Work order - Set the images aside and retype the whole listing exactly.

Information provided -
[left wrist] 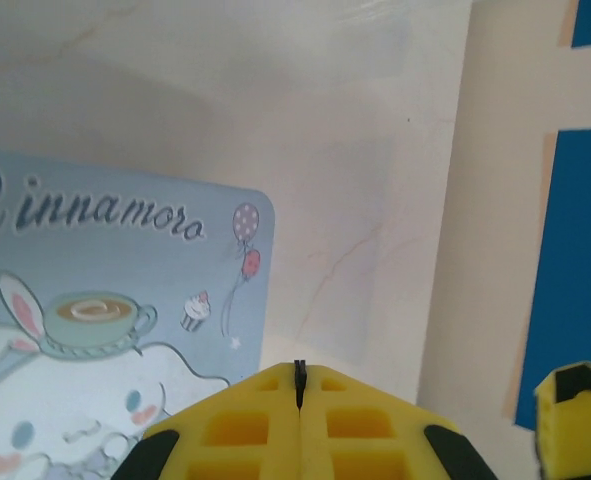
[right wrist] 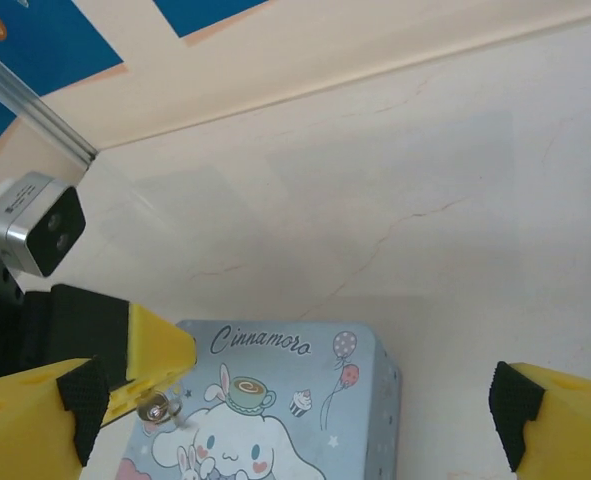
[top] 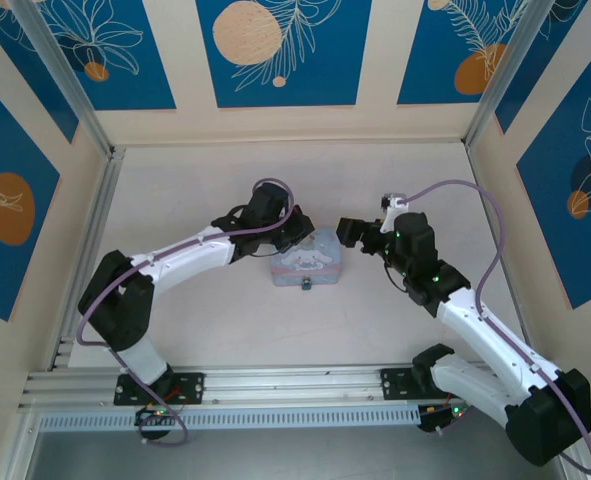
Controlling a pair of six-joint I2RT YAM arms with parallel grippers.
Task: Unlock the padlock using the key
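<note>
The padlock (top: 305, 286) is a tiny dark lump at the near side of the pastel-blue tin (top: 310, 262). My left gripper (left wrist: 300, 388) hovers over the tin's far left corner, shut on the key (left wrist: 299, 372). A thin dark sliver of the key pokes out between the yellow fingertips. In the right wrist view the key's silvery end (right wrist: 157, 408) hangs under the left gripper's yellow fingers (right wrist: 160, 350), above the tin's lid (right wrist: 295, 400). My right gripper (right wrist: 300, 430) stands wide open just right of the tin, holding nothing. In the top view the two grippers, left (top: 300, 235) and right (top: 347, 232), face each other over the tin.
The tin sits mid-table on a pale marbled surface (top: 195, 200). Cream walls with blue panels (top: 280, 50) close in the back and both sides. An aluminium rail (top: 295, 385) runs along the near edge by the arm bases.
</note>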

Written answer -
[left wrist] 
[right wrist] 
[top] 
Controlling a pair of six-joint I2RT YAM arms with parallel grippers.
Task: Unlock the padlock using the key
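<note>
The padlock (top: 305, 286) is a tiny dark lump at the near side of the pastel-blue tin (top: 310, 262). My left gripper (left wrist: 300, 388) hovers over the tin's far left corner, shut on the key (left wrist: 299, 372). A thin dark sliver of the key pokes out between the yellow fingertips. In the right wrist view the key's silvery end (right wrist: 157, 408) hangs under the left gripper's yellow fingers (right wrist: 160, 350), above the tin's lid (right wrist: 295, 400). My right gripper (right wrist: 300, 430) stands wide open just right of the tin, holding nothing. In the top view the two grippers, left (top: 300, 235) and right (top: 347, 232), face each other over the tin.
The tin sits mid-table on a pale marbled surface (top: 195, 200). Cream walls with blue panels (top: 280, 50) close in the back and both sides. An aluminium rail (top: 295, 385) runs along the near edge by the arm bases.
</note>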

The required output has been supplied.